Think, But Don't Overthink: Reproducing Recursive Language Models
arXiv:2603.02615v1 Announce Type: new Abstract: This project reproduces and extends the recently proposed ``Recursive Language Models'' (RLMs) framework by Zhang et al. (2026). This framework enables Large Language Models (LLMs) to process near-infinite contexts by offloading the prompt into an external REPL environment. While the original paper relies on a default recursion depth of 1 and suggests deeper recursion as a future direction, this study specifically investigates the impact of scaling the recursion depth. Using state-of-the-art open-source agentic models (DeepSeek v3.2 and Kimi K2), I evaluated pure LLM, RLM (depth=1), and RLM (depth=2) on the S-NIAH and OOLONG benchmarks. The findings reveal a compelling phenomenon: Deeper recursion causes models to ``overthink''. While depth-1 RLMs effectively boost accuracy on complex reasoning tasks, applying deeper recursion (depth=2) or using RLMs on simple retrieval tasks paradoxically degrades performance and exponentially inflates
arXiv:2603.02615v1 Announce Type: new Abstract: This project reproduces and extends the recently proposed ``Recursive Language Models'' (RLMs) framework by Zhang et al. (2026). This framework enables Large Language Models (LLMs) to process near-infinite contexts by offloading the prompt into an external REPL environment. While the original paper relies on a default recursion depth of 1 and suggests deeper recursion as a future direction, this study specifically investigates the impact of scaling the recursion depth. Using state-of-the-art open-source agentic models (DeepSeek v3.2 and Kimi K2), I evaluated pure LLM, RLM (depth=1), and RLM (depth=2) on the S-NIAH and OOLONG benchmarks. The findings reveal a compelling phenomenon: Deeper recursion causes models to ``overthink''. While depth-1 RLMs effectively boost accuracy on complex reasoning tasks, applying deeper recursion (depth=2) or using RLMs on simple retrieval tasks paradoxically degrades performance and exponentially inflates execution time (e.g., from 3.6s to 344.5s) and token costs.

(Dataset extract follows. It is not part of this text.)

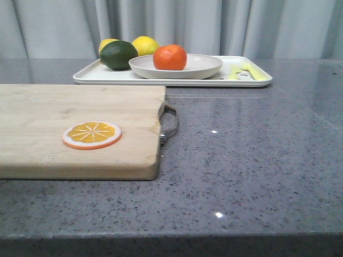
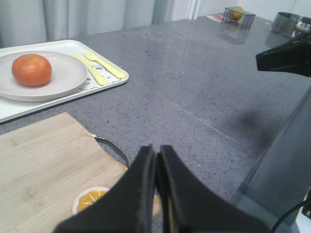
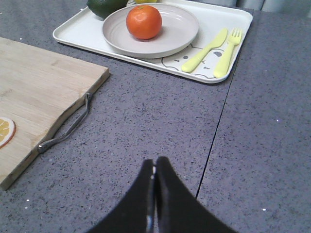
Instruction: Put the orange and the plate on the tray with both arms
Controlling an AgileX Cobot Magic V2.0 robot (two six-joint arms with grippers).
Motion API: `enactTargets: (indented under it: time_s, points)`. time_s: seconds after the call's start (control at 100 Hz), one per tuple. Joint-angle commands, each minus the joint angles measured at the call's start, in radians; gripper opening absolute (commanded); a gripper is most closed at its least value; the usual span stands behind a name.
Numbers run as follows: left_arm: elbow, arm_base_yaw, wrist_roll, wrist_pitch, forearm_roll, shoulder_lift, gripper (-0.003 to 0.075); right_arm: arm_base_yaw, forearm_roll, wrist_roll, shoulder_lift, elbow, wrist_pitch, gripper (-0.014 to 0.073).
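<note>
The orange (image 1: 170, 57) sits on the off-white plate (image 1: 206, 67), and the plate rests on the white tray (image 1: 96, 74) at the back of the table. The orange (image 2: 31, 70), plate (image 2: 68, 77) and tray (image 2: 116, 75) show in the left wrist view, and the orange (image 3: 144, 22), plate (image 3: 180, 34) and tray (image 3: 77, 31) in the right wrist view. My left gripper (image 2: 156, 150) is shut and empty above the cutting board's near corner. My right gripper (image 3: 155, 162) is shut and empty over bare table, well short of the tray. Neither gripper shows in the front view.
A wooden cutting board (image 1: 53, 118) with a metal handle (image 1: 169, 126) lies front left, an orange slice disc (image 1: 91, 134) on it. A dark green fruit (image 1: 118, 54) and two lemons (image 1: 145, 45) sit on the tray's left end. Yellow-green cutlery print (image 3: 214, 48) marks its right end.
</note>
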Motion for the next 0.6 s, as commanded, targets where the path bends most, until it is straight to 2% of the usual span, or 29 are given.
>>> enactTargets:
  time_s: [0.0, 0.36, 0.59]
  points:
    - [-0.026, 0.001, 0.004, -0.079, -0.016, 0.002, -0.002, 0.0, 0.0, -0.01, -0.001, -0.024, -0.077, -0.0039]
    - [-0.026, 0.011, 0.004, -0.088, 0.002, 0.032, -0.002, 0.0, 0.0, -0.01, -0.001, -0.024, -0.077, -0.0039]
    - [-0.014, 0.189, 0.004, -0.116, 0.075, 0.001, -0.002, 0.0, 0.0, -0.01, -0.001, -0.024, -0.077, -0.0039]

Code and data are available at: https://github.com/drbillwang/rlm-reproduction
Executive Summary
This study reproduces and extends the Recursive Language Models (RLMs) framework by investigating the impact of scaling recursion depth on Large Language Models (LLMs). While RLMs with a recursion depth of 1 boost accuracy on complex reasoning tasks, deeper recursion (depth=2) paradoxically degrades performance and inflates execution time and token costs. The findings suggest that LLMs may 'overthink' when given excessive recursion, highlighting the need for careful tuning of RLM parameters. The study's results have significant implications for the development and deployment of LLMs in various applications.
Key Points
- ▸ RLMs with a recursion depth of 1 improve accuracy on complex reasoning tasks
- ▸ Deeper recursion (depth=2) degrades performance and inflates execution time and token costs
- ▸ LLMs may 'overthink' when given excessive recursion
Merits
Strength in Replication
The study's ability to replicate and extend the RLM framework by Zhang et al. (2026) demonstrates a high level of scientific rigor and attention to detail.

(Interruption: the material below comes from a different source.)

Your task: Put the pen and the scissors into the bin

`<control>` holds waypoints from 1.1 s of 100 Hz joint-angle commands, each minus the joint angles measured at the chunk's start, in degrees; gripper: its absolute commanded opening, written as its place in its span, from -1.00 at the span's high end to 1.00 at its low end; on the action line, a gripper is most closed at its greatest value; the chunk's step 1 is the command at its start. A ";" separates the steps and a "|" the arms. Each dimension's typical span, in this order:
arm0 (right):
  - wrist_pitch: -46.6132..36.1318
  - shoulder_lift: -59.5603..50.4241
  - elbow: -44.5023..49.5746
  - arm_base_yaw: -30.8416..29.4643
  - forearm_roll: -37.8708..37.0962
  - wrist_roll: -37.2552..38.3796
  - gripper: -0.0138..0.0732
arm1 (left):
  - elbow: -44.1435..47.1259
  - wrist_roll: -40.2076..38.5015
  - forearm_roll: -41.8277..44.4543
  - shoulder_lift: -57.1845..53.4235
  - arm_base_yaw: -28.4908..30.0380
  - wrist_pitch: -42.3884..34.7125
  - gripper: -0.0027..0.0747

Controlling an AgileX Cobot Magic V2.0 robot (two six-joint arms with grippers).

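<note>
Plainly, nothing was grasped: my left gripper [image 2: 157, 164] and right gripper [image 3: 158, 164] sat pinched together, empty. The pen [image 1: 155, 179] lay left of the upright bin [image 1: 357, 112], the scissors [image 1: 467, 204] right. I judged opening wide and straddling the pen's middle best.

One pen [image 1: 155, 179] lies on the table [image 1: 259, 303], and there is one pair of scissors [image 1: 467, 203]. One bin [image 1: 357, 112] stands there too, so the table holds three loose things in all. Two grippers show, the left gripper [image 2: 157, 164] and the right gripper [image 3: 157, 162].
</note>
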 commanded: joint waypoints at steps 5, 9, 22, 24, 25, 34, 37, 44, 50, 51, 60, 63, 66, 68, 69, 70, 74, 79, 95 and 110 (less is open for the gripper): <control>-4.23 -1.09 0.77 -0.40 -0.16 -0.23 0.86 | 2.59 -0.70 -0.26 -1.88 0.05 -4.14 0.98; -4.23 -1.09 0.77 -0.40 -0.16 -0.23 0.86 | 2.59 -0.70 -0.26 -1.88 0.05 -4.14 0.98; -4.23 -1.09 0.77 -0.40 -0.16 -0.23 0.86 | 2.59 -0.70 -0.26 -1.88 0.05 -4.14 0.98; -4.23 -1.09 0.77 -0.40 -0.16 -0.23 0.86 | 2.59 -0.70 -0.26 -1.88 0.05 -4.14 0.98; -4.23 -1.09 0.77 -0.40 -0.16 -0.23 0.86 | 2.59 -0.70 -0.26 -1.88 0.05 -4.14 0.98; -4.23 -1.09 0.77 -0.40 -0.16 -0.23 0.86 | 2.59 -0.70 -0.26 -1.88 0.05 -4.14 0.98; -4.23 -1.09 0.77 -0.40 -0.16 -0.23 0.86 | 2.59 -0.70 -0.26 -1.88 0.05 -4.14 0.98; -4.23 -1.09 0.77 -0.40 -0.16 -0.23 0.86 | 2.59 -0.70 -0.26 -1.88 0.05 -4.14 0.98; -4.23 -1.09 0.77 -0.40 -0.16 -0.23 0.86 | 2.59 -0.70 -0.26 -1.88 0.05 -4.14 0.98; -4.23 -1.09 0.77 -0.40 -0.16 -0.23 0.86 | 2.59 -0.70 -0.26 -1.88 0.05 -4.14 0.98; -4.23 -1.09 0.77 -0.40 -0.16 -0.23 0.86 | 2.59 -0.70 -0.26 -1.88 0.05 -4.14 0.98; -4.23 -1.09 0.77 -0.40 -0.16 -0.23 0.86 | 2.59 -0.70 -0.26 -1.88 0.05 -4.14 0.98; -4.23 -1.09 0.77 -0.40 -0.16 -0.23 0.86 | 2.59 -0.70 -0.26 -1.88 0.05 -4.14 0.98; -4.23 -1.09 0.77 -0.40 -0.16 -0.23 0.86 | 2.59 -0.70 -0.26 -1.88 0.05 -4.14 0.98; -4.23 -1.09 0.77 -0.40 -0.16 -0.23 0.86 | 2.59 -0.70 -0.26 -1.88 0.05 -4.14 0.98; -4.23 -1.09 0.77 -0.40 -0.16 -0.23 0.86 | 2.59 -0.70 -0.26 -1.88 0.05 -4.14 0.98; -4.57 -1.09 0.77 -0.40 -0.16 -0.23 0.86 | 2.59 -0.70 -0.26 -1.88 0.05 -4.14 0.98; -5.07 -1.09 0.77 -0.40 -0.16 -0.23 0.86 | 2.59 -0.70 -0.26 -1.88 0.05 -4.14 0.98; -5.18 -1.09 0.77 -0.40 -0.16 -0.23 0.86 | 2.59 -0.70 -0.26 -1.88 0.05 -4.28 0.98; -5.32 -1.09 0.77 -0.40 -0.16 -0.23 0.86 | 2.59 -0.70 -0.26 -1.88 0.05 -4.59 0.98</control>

Insights into LLM Behavior
The findings provide valuable insights into the behavior of LLMs under different recursion depths, shedding light on the potential risks of over-recursion.
Demerits
Limited Generalizability
The study's findings may not generalize to all LLM architectures and tasks, highlighting the need for further research to explore the robustness of the RLM framework.
Lack of Theoretical Foundations
The study's focus on empirical evaluation leaves open questions regarding the theoretical foundations of RLMs and their optimal recursion depth.
Expert Commentary
The study's findings have significant implications for the development and deployment of LLMs. While RLMs with a recursion depth of 1 show promise for improving accuracy on complex reasoning tasks, the risks of over-recursion highlight the need for careful tuning of RLM parameters. The study's results also raise important questions regarding the theoretical foundations of RLMs and their optimal recursion depth. Further research is needed to explore the robustness of the RLM framework and to develop more explainable and transparent LLMs.
Recommendations
- ✓ Future studies should investigate the robustness of the RLM framework across different LLM architectures and tasks.
- ✓ Researchers should explore alternative techniques to mitigate the risks of over-recursion in LLMs.